I also decided to create a master list of local TerraCycle drop-off locations, which I am crowdsourcing from my local zero waste Facebook group, that can be shared and updated more widely.

What I’m realizing is that so much of this movement centers on education. Even if people know what they should or could do, they don’t always know how or have the resources to do it correctly. That is where people like me can take what we’ve learned and share it with others who are eager to make changes themselves, but don’t know where to start.

With “being the change” top of mind, I’m excited to see what other opportunities present themselves this week to encourage those around me to make changes themselves.

Week 9 Recap: Food Waste

I’ll admit, I did not give this week’s challenge my best effort. It was a combination of work stress, holiday stress, being sick, and having so many things on my never-ending to-do list that some days, it’s hard to even know where to start.

But you know what else is hard? Trying to reduce your carbon footprint, or go zero waste, or whatever you want to call it, takes so much more effort than the life that many of us are accustomed to living. It’s a lot easier to throw everything in the garbage than it is to sort it all out into compost, curbside recycling, store-back recycling and TerraCycle. It’s a lot easier to buy food that comes in packaging, recyclable or otherwise. It’s a lot easier to eat meat than to avoid it. And on and on and on.
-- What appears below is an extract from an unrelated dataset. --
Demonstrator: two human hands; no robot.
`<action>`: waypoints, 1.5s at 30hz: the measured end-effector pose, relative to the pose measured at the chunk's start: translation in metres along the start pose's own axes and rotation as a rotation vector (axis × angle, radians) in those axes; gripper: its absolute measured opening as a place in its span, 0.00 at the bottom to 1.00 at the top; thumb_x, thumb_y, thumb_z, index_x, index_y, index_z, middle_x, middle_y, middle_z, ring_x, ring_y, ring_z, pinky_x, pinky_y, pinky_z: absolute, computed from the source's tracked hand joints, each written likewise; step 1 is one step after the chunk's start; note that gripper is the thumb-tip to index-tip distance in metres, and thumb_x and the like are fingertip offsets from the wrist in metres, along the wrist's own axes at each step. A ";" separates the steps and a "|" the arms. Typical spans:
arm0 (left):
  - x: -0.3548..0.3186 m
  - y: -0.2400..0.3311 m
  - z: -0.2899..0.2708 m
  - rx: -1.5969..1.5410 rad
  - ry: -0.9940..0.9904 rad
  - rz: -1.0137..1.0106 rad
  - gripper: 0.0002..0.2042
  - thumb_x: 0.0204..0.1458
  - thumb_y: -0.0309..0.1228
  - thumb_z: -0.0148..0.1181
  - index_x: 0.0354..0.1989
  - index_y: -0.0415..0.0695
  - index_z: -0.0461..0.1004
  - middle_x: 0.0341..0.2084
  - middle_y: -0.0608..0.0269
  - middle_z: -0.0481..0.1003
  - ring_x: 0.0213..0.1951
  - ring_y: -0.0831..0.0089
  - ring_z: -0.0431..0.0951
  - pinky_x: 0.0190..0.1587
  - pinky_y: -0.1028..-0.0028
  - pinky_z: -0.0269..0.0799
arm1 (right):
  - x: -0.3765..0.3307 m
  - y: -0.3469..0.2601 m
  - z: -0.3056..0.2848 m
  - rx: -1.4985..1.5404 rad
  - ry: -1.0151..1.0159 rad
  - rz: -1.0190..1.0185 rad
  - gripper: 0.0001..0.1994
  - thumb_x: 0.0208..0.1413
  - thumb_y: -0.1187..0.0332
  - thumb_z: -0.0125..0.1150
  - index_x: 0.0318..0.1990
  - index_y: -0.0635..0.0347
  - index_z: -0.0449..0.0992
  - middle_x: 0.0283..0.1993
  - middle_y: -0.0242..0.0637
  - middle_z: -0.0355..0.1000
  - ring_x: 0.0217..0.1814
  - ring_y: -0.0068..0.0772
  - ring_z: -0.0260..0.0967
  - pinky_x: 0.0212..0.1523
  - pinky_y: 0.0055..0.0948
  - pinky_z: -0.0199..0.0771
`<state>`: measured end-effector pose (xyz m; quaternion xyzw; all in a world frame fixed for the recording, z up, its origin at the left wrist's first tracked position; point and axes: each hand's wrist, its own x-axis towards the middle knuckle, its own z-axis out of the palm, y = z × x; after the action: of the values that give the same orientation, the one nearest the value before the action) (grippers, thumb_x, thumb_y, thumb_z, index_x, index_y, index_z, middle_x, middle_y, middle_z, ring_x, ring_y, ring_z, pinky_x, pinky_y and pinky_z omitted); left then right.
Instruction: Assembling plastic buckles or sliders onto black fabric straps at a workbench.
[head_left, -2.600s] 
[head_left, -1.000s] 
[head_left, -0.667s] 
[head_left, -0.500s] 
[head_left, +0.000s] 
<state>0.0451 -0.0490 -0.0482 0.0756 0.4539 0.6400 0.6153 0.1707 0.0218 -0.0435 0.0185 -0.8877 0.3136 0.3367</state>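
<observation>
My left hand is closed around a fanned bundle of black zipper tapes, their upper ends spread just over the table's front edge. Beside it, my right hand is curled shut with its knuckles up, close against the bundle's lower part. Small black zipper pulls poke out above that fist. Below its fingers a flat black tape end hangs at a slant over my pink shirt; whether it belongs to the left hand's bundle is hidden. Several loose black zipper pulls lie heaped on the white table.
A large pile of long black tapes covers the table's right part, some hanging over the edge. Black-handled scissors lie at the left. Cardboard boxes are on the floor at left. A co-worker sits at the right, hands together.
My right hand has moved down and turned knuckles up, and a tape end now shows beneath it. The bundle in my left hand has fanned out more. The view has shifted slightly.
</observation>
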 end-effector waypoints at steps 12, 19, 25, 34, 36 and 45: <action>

But back to the topic at hand, I did pay attention to food waste this week. I did not designate a shelf in the fridge, but I did clean it out and tossed the old stuff, so I at least know what’s in there now. I brought my orange peels home from work to compost. And when I didn’t finish my dinner, my husband finished it for me … that counts, right? 🙂

I was also on the same page as last week’s Climate Fwd email, which cited reducing food waste as the third most important thing we can do, right above eating a plant-based diet (which my husband and I are also doing full-time now). Another goal I had was to stop bringing Lean Cuisines to work for lunch, so I did not buy any this weekend, will use up the ones I have in the freezer, then be done with them. There’s always plenty of fresh food in our fridge that I can and should bring instead (plus, I just learned I can’t recycle the boxes they come in despite the packaging saying that you can, boo).

So it wasn’t a perfect week, but I did make some changes I can stick to and build upon over time. And until doing the right thing becomes the easy thing, I’ll continue to do the hard thing. Because there is no other choice.